Somehow, CineMotion got turned on in the setup menu–either as a default, or maybe I was playing with settings and turned it on without realizing what it was. And sadly, there’s a bug in Sony’s TV firmware: it doesn’t seem to check whether the source is interlaced before applying CineMotion post-processing. Instead, it just checks the frame rate of the decoded frames to decide whether to buffer them.
PAL video is 50 fields per second, or 25 frames per second. This seems to be close enough to 24 frames per second that it triggers the CineMotion buffering. The TV tries to take the incoming 25fps video, and show it at 23.976fps. This results in disaster; every now and again, the TV realizes it has fallen too far behind the incoming data stream, and drops an entire frame to catch up.
So that is why my UK DVDs were looking like crap. I turned the CineMotion feature off, and now everything looks good again.

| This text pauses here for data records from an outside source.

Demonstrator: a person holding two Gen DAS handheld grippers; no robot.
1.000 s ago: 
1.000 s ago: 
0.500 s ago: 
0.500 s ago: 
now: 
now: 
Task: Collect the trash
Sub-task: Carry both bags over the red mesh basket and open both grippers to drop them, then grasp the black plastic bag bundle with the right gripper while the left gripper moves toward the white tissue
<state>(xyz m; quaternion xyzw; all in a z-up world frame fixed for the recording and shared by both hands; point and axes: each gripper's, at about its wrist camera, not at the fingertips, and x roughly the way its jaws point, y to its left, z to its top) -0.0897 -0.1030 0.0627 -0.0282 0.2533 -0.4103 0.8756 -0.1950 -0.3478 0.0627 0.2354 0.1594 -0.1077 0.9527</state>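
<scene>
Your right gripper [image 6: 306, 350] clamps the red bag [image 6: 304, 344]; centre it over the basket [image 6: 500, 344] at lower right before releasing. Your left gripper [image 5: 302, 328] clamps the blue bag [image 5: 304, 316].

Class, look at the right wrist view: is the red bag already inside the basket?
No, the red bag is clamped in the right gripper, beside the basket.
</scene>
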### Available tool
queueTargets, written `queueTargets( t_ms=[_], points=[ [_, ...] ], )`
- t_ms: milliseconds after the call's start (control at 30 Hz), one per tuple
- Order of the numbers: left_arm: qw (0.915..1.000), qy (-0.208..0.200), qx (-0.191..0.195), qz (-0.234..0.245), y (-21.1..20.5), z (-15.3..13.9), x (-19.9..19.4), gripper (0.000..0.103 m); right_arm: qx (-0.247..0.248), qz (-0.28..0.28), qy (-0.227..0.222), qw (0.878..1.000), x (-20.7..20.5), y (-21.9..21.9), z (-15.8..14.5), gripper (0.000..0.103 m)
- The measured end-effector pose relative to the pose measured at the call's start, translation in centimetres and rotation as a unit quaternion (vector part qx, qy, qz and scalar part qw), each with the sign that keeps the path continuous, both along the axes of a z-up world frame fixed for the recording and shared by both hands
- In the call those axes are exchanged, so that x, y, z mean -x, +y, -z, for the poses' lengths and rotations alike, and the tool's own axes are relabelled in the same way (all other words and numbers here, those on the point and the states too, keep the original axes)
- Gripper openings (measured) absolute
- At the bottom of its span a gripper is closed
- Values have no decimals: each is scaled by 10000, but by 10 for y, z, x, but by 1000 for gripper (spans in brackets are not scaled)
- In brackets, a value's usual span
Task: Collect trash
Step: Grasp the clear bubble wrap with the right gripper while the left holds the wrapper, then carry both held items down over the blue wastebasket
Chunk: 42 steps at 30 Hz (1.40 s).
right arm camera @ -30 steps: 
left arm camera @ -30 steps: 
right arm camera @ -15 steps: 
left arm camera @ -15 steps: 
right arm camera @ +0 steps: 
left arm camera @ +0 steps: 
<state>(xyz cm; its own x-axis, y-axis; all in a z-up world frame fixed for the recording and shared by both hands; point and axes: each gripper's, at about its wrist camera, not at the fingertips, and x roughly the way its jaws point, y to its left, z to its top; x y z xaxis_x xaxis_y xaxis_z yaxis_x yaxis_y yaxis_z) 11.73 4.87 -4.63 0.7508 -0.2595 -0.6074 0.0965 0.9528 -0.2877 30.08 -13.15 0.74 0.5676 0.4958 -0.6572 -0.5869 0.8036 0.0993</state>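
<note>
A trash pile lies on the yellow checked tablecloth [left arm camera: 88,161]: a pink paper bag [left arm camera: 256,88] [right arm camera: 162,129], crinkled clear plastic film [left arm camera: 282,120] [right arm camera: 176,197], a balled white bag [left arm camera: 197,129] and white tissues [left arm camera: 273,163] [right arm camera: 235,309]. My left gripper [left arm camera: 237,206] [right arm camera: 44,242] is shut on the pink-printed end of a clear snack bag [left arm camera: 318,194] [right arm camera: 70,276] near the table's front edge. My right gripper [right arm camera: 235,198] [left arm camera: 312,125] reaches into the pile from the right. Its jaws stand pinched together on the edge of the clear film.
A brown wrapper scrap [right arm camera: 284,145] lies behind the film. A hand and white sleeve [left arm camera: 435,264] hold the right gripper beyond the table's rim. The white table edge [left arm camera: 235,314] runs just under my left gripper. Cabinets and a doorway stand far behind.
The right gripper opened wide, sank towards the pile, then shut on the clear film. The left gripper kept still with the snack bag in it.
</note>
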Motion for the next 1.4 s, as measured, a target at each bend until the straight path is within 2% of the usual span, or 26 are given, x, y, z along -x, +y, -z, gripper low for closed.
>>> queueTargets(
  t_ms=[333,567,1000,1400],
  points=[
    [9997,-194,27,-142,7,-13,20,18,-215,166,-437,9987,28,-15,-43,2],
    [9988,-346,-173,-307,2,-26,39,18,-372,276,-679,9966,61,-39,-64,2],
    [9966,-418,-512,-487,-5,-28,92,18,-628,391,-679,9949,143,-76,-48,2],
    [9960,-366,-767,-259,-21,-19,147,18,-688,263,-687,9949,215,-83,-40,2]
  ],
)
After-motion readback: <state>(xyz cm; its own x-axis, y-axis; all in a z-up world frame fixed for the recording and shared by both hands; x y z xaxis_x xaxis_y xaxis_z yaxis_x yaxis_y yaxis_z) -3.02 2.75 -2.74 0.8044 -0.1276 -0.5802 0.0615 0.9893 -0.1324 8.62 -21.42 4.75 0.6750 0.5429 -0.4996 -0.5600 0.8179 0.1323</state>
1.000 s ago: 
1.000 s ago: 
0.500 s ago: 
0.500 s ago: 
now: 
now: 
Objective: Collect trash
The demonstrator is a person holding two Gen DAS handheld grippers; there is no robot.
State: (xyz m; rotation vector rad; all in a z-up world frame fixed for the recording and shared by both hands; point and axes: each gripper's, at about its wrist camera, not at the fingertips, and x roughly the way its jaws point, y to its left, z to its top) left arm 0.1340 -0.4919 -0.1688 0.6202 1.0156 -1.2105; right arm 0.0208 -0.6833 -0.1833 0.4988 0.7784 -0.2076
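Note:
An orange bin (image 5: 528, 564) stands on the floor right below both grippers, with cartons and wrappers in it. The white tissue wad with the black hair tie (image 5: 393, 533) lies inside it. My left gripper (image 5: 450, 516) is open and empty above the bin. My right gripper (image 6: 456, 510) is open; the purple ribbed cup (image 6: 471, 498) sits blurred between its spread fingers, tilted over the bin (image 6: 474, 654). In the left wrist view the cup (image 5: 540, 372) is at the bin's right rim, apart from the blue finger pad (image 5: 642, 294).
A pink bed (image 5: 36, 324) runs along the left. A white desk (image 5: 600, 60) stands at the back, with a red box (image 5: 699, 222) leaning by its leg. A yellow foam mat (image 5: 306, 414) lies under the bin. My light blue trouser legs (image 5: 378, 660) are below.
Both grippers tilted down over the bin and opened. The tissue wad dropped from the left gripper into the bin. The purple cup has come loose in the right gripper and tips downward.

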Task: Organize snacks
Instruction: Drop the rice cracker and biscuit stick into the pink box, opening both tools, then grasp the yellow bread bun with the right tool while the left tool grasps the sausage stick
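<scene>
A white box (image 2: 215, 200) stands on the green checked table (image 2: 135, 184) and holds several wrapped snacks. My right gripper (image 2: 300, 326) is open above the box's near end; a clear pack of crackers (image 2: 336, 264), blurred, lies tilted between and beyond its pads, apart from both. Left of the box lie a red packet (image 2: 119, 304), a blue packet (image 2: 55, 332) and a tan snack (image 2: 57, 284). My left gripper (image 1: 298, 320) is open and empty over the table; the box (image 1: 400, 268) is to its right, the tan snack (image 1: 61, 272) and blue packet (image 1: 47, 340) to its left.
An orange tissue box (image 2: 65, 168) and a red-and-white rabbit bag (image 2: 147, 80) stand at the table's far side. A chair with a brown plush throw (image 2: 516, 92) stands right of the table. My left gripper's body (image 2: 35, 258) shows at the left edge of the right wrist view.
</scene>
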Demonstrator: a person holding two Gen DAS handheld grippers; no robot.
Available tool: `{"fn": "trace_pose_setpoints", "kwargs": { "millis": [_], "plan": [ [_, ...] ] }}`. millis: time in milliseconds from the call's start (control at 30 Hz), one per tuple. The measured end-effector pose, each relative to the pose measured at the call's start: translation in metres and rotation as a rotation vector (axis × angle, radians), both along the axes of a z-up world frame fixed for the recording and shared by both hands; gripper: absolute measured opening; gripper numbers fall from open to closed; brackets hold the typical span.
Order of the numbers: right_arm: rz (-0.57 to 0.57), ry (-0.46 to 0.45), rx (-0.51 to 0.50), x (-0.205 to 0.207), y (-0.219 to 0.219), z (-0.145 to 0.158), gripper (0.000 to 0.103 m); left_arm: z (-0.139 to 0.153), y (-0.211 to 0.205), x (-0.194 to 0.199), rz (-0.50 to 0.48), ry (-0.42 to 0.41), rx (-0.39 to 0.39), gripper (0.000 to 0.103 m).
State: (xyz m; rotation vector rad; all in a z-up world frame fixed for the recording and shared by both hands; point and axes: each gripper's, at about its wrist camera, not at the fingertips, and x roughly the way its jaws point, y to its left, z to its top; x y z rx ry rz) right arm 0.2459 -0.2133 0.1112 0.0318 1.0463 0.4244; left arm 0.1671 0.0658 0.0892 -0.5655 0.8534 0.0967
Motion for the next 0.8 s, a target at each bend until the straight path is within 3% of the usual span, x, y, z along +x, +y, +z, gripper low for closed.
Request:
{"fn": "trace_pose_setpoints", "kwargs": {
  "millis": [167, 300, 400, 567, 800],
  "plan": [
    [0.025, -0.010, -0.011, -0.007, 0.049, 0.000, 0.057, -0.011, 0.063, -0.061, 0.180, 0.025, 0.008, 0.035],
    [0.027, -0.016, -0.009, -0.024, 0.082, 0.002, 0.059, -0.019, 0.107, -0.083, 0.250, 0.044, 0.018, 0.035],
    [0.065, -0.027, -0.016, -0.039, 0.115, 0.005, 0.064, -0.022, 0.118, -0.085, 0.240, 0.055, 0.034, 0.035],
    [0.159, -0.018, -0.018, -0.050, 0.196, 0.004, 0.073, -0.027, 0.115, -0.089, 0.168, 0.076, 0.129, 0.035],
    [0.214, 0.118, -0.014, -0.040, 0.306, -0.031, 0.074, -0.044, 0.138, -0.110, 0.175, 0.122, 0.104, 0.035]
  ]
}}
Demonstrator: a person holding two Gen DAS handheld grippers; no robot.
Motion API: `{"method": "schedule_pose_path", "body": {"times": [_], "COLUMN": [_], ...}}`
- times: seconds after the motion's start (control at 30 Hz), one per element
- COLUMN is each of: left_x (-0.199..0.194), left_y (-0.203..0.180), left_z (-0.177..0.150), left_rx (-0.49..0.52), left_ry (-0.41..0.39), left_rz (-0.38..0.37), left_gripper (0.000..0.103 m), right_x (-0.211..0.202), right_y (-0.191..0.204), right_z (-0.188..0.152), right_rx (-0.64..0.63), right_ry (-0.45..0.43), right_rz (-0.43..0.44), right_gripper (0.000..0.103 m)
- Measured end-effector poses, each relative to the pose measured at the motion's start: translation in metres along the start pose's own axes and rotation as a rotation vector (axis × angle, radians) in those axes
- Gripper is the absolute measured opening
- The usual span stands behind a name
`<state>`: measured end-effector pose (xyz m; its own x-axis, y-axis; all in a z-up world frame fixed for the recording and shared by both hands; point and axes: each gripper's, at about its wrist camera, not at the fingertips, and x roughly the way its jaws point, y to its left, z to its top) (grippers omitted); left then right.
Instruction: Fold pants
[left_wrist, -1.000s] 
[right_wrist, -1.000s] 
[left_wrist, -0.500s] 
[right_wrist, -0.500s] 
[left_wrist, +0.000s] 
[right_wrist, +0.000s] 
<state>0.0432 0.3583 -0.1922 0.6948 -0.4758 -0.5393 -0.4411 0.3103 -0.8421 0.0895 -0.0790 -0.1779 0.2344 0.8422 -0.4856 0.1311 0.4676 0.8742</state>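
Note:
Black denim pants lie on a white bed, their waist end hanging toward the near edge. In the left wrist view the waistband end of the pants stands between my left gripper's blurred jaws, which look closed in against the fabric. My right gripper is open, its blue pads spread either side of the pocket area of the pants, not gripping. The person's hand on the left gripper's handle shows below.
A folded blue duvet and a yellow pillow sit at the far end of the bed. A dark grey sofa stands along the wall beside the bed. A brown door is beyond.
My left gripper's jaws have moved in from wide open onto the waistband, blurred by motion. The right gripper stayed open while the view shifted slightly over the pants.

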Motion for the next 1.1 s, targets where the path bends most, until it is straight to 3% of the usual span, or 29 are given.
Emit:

So I have a second DVD player which is, strictly speaking, unnecessary. However, there’s an upside. My original player was state of the art 4 years ago, but technology has marched on. The new $44 DVD player upscales to full 1080p, the native resolution of the TV. This seems to give a better picture than upscaling to 720p and then having the TV upscale again. The fancy noise reduction and motion smoothing of the old DVD player are also unnecessary, as the new TV has even better implementations. As a final benefit, the new player has true HDMI out rather than DVI, meaning I get audio and video through the same cable, with no need to adjust timing between the two. I also notice that the new player is very light and runs cool, whereas the old one had a lot of circuitry packed in and would get hot. So, I’m keeping the new DVD player and retiring the old one.
Ah, technology, where the state of the art from 4 years ago is today’s doorstop.
Oh, and if you want a region-free DVD player, pick up a Coby DVD288 at Fry’s.